Tidak Pernah Ada Kata “Suka”
Semua momen itu…
berakhir begitu saja.
Tidak pernah ada:
- pengakuan.
- penolakan.
- pernyataan
cinta.
Hanya percakapan PR IPA, senyum malu-malu, dan panggilan telepon
pelan jam 7 malam.
Dan kalau aku boleh jujur, itu cukup.
Deg-degan itu… rasa hangat itu…
semuanya membuatku belajar satu hal penting:
Perasaan pertama bukan untuk dimiliki.
Tapi untuk mengajari kita menjadi manusia yang lebih lembut.
CATATAN NUCKY: Tentang Perasaan Pertama, Kadang, rasa yang sederhana di masa remaja mengajarkan kita bahwa kebahagiaan tidak harus dimiliki.

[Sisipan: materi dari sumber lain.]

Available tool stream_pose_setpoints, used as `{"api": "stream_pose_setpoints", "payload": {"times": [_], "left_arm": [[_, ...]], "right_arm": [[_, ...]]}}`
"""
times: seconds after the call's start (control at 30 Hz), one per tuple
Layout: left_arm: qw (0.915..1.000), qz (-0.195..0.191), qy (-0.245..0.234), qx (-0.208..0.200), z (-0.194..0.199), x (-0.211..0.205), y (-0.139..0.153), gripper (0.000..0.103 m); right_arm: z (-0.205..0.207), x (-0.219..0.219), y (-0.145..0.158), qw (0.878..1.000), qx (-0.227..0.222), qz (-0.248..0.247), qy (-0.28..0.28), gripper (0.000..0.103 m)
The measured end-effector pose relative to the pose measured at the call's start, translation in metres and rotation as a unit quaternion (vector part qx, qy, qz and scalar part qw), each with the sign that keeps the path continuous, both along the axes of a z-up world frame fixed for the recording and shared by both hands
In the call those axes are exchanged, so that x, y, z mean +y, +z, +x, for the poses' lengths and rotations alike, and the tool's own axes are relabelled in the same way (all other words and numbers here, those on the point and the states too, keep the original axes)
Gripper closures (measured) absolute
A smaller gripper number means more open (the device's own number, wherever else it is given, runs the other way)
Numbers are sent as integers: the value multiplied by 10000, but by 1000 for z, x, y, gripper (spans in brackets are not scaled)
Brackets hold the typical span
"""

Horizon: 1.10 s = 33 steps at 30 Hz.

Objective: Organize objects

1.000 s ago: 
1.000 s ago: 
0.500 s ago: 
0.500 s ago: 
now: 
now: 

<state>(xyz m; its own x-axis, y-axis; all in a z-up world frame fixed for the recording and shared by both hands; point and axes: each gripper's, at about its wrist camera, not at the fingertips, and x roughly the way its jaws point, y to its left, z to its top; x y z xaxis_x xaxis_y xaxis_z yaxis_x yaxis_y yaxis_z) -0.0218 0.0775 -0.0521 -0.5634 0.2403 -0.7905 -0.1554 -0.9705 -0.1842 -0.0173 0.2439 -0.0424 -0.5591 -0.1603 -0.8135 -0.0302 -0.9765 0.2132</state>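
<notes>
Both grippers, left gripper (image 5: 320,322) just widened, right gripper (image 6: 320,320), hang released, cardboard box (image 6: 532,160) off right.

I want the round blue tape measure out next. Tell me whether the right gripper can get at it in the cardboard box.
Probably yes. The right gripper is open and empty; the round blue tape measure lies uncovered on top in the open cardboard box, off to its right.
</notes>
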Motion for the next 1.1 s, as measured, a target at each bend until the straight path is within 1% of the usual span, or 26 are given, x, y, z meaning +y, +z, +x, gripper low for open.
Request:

Cukup dirasakan dan disyukuri.
Deg-degan kecil itu membantu kita tumbuh. Bukan untuk jadi
romantis berlebihan, tapi untuk jadi manusia yang lebih peka, lebih jujur,
lebih halus hatinya.
Kata Khalil Gibran:
“Cinta tidak memiliki dan tidak dimiliki. Karena cinta cukup untuk cinta.”
Mungkin benar. Mungkin rasa itu datang bukan untuk menjadi
akhir yang bahagia, tapi untuk menjadi awal dari versi terbaik diri kita.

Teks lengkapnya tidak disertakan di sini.